Qual seria o limite desse processo de apagamento? Ruas e avenidas não poderiam mais ter nomes de pessoas. Esculturas em espaços públicos, só com formas abstratas. Diogo Schelp para a Gazeta do Povo:
Os
vândalos que incendiaram a estátua de Borba Gato no sábado (24), em São
Paulo, dizem pertencer a um grupo chamado Revolução Periférica, mas não
está claro que tipo de revolução eles pretendem alcançar por meio da
destruição de estátuas.
Podem
existir inúmeros motivos para não gostar do monumento ao bandeirante em
Santo Amaro, na zona sul da capital paulista — desde os históricos, por
homenagear um homem que se dedicou a caçar e escravizar indígenas (ou
não, como nos explica Jones Rossi), até o estéticos, por parecer um
boneco de Playmobil falsificado gigante.

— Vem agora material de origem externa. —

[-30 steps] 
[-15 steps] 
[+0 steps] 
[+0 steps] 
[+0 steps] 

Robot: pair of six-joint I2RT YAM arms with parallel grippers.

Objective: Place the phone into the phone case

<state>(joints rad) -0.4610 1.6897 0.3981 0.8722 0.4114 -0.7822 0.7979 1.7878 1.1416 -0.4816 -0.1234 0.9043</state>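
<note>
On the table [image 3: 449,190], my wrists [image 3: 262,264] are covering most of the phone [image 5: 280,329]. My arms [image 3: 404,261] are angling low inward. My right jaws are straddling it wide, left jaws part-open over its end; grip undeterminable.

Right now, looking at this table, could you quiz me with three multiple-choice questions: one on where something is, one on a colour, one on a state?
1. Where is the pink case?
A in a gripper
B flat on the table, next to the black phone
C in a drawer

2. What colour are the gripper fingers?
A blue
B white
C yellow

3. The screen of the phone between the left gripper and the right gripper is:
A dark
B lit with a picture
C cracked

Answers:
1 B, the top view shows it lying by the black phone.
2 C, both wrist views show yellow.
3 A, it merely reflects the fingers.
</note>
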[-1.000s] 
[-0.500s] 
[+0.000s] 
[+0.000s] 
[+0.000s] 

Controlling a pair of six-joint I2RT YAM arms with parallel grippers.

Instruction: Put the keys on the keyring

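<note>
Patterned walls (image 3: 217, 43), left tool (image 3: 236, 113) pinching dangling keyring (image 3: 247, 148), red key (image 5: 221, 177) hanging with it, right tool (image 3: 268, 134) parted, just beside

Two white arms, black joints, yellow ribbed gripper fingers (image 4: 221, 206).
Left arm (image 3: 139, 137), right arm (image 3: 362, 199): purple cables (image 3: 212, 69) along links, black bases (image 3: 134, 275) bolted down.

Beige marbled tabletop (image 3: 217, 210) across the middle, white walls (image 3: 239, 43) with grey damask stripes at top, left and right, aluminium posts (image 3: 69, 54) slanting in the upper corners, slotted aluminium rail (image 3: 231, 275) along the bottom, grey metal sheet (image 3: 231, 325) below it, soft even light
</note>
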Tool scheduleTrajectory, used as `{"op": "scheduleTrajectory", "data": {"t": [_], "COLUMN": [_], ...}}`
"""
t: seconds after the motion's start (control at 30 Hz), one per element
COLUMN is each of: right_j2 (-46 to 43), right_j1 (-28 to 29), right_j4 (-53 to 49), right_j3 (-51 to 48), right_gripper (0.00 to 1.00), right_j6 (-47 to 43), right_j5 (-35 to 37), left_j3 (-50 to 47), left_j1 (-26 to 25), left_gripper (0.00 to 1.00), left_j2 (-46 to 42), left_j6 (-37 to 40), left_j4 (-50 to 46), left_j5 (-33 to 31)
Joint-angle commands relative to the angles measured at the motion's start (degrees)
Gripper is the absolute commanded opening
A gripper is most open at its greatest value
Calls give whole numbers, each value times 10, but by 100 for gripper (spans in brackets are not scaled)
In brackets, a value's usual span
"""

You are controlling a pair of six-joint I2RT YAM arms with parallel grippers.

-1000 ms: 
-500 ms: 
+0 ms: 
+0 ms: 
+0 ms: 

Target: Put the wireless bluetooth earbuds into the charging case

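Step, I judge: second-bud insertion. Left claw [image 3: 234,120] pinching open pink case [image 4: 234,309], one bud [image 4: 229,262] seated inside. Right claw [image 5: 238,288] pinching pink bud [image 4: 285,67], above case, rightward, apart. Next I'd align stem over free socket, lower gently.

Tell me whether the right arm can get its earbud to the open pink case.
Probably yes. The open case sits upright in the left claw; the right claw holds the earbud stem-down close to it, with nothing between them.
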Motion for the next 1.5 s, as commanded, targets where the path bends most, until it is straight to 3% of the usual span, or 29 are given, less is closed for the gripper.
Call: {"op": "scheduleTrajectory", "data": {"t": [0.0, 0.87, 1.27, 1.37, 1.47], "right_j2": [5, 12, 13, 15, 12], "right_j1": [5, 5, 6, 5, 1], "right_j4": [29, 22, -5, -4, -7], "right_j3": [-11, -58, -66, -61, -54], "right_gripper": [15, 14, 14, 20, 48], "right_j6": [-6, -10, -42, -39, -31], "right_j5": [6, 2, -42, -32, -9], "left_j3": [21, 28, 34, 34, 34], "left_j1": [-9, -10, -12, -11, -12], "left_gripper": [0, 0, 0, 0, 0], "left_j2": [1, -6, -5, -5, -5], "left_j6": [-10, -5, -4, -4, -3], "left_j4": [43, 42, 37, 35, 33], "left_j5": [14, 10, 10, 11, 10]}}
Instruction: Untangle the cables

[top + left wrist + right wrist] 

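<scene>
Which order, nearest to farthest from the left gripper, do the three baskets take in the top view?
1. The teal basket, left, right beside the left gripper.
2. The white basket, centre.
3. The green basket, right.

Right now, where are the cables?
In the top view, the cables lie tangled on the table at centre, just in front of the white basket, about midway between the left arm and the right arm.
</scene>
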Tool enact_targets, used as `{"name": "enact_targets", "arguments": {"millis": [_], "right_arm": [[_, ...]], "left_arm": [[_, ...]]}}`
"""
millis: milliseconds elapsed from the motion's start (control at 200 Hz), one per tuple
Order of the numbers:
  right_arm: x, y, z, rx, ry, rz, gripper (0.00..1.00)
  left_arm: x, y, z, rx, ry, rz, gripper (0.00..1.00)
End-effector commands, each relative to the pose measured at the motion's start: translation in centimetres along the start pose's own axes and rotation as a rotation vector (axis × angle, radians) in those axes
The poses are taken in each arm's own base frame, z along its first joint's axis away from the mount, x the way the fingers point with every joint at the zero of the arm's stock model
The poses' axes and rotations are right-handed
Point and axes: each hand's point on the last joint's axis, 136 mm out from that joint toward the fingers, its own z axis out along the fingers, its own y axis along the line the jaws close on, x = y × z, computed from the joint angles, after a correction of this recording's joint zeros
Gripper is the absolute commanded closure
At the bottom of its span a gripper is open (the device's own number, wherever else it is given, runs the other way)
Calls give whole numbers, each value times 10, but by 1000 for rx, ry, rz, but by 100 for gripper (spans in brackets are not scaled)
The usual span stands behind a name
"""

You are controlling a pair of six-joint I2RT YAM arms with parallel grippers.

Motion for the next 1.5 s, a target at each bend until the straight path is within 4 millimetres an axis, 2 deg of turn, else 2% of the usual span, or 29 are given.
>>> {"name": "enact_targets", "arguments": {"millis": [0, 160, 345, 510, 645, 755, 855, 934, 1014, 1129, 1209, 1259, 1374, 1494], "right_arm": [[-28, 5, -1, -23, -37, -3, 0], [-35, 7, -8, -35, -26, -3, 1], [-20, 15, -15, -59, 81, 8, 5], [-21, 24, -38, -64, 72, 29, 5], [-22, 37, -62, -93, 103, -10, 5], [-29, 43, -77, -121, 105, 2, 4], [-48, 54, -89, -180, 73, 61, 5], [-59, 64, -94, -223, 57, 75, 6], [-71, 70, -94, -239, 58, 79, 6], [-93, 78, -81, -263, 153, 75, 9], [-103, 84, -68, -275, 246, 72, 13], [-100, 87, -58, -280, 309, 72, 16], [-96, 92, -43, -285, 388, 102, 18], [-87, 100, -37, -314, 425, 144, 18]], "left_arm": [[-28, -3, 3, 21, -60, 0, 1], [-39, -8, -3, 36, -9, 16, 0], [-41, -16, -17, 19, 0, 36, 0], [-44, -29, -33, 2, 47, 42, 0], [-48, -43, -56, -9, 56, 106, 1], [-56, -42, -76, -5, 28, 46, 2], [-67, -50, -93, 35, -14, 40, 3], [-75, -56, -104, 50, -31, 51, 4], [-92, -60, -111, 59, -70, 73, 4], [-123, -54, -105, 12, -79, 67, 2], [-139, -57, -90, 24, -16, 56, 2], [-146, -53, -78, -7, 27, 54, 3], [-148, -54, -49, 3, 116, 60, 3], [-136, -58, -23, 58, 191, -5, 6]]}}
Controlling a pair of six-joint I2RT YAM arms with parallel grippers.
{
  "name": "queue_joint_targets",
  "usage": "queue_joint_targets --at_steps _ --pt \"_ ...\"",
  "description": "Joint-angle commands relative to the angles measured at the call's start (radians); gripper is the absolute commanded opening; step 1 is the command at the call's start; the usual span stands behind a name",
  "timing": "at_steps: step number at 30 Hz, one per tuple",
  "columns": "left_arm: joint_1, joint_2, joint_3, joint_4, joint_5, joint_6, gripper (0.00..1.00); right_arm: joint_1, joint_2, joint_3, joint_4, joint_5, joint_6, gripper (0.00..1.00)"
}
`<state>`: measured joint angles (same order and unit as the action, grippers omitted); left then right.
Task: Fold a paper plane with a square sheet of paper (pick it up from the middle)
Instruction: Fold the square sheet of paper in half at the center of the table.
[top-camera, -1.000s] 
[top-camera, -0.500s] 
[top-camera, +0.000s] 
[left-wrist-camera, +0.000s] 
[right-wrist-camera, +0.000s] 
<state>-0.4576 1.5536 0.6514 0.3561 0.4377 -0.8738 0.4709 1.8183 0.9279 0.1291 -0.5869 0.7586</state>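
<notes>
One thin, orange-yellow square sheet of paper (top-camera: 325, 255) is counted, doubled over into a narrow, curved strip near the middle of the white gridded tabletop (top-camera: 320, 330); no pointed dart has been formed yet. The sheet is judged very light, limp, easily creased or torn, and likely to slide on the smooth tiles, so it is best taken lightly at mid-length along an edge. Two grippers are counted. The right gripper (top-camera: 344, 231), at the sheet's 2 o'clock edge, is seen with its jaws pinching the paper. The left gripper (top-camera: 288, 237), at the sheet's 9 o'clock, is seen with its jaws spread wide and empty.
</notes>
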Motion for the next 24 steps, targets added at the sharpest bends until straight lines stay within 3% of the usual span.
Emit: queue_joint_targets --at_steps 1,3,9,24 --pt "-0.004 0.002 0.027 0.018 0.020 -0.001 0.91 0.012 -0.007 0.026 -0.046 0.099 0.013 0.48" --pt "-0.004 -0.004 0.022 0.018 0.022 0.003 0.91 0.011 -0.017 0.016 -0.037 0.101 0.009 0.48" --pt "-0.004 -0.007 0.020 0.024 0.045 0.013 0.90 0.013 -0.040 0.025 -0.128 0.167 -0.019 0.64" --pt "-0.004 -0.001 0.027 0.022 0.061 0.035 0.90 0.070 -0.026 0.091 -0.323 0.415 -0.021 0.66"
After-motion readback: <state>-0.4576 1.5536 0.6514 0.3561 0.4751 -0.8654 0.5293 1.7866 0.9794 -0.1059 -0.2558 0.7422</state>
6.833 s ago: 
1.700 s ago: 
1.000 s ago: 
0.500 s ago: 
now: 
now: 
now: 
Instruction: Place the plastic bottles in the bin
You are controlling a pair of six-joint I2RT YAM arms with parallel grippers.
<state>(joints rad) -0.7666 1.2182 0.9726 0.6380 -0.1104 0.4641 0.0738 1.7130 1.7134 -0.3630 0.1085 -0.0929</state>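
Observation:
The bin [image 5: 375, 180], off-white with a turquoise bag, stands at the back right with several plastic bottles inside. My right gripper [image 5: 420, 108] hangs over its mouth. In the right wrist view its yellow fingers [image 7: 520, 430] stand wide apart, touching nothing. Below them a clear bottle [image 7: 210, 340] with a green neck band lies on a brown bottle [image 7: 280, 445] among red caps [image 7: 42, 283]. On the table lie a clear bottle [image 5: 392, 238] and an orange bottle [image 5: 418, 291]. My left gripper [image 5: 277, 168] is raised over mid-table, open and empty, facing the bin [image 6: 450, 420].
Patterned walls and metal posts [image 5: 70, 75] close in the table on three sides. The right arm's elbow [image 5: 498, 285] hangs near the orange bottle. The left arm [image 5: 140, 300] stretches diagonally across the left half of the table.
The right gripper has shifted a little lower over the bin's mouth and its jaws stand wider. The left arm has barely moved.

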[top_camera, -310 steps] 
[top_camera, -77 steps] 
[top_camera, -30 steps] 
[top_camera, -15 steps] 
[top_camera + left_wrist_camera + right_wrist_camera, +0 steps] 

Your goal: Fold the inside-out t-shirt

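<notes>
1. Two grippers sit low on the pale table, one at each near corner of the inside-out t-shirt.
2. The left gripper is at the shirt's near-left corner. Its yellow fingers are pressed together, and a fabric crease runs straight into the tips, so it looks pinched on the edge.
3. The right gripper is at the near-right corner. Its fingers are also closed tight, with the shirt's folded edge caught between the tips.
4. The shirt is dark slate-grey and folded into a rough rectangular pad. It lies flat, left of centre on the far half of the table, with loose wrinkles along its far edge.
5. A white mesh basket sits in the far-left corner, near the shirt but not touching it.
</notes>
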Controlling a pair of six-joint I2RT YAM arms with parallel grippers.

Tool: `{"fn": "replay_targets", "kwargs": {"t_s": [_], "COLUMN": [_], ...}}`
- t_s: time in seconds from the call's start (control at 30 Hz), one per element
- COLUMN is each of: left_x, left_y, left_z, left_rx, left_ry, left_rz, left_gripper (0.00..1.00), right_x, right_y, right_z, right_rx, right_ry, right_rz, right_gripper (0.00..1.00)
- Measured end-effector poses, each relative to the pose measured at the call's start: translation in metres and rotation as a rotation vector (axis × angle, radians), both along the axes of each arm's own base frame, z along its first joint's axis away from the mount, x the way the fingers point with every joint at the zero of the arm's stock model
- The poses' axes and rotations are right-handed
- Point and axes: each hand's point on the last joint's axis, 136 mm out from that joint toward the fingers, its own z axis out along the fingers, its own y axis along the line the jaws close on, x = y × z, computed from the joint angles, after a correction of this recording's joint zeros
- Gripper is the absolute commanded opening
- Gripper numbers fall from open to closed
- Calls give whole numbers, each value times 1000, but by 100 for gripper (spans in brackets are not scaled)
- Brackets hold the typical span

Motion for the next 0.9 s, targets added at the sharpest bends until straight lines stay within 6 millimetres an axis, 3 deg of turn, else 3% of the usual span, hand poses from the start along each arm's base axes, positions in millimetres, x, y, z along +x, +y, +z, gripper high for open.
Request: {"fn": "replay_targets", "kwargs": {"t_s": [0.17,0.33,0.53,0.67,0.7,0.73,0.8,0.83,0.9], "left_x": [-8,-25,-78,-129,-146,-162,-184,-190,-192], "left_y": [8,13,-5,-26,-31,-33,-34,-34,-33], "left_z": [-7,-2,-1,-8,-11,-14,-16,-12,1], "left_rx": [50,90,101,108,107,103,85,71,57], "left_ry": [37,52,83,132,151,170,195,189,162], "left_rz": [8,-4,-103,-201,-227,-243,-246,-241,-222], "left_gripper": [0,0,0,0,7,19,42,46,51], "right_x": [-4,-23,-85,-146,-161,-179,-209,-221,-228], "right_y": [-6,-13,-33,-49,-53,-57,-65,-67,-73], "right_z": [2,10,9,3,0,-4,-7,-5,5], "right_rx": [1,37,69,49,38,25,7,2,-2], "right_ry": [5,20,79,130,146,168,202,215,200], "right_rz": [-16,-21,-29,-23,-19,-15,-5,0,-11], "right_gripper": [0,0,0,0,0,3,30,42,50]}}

Mas queimá-lo não vai mudar o
passado nem o que dele sobrou no presente, como o racismo e a
desigualdade social.
A
derrubada de monumentos com personagens escravagistas ou imperialistas
virou tendência em vários países a partir dos protestos motivados pela
morte de George Floyd pela polícia de Minneapolis, nos Estados Unidos,
em 2020.
Alguns
manifestantes acharam uma boa ideia derrubar não apenas estátuas de
antigos líderes escravistas do sul do país, como também de heróis
nacionais, alguns dos chamados "pais fundadores" da república americana,
como George Washington, Thomas Jefferson e James Madison, por terem
sido proprietários de escravos mais de dois séculos atrás. Até
monumentos ao navegador Cristóvão Colombo foram vandalizados.
Historiadores
que defendem esse movimento de destruição de estátuas lembram que a
narrativa histórica é "mutável" e que a própria derrubada de monumentos é
um "ato histórico".
Há
quem refute esse tipo de argumento dizendo que não se pode medir pela
régua de hoje personagens históricos que viviam sob os padrões morais de
séculos atrás. Eu nem vou tão longe (até porque esse tipo de raciocínio
também é usado para relativizar, por exemplo, os assassinatos cometidos
por Che Guevara em nome da Revolução Cubana, entre outras atrocidades
da história).
Tudo
bem querer livrar a paisagem urbana de homenagens a figuras que
simbolizam um passado nefasto. Mas, se for para fazer isso, que seja
fruto de um debate democrático, não de atos de violência ou crimes de
vandalismo. Quem quiser a derrubada do Borba Gato que faça
abaixo-assinados e manifestações pacíficas, e convença um grupo de
vereadores a abraçar sua causa, por exemplo.
Precisará
também convencer a parcela dos cidadãos que acham que todas as estátuas
devem ficar de pé, seja qual for o seu simbolismo, justamente como
forma de lembrar do passado e refletir sobre ele.
Já
vou avisando, porém, que se trata de um esforço fútil. Derrubar o Borba
Gato, além de não mudar o passado nem o presente, iniciaria uma revisão
sem fim de monumentos e de nomes de lugares. Palácio dos Bandeirantes
teria que se chamar como? O belíssimo e imponente Monumento às
Bandeiras, de Victor Brecheret, teria de ser reduzido a pó, privando São
Paulo de um dos seus cartões postais?
Qual
seria o limite desse processo de apagamento? Ruas e avenidas não
poderiam mais ter nomes de pessoas. Esculturas em espaços públicos, só
com formas abstratas.
Uma
alternativa melhor é começar a propor novos monumentos ou memoriais,
para homenagear as personalidades que simbolizam aquilo que se quer
valorizar atualmente.
Revoluções
frequentemente resultam em estátuas derrubadas (muitas cabeças de
Lenin, Marx e Stalin foram cortadas após a queda do Muro de Berlim). Mas
derrubar estátuas não resulta em revolução nenhuma.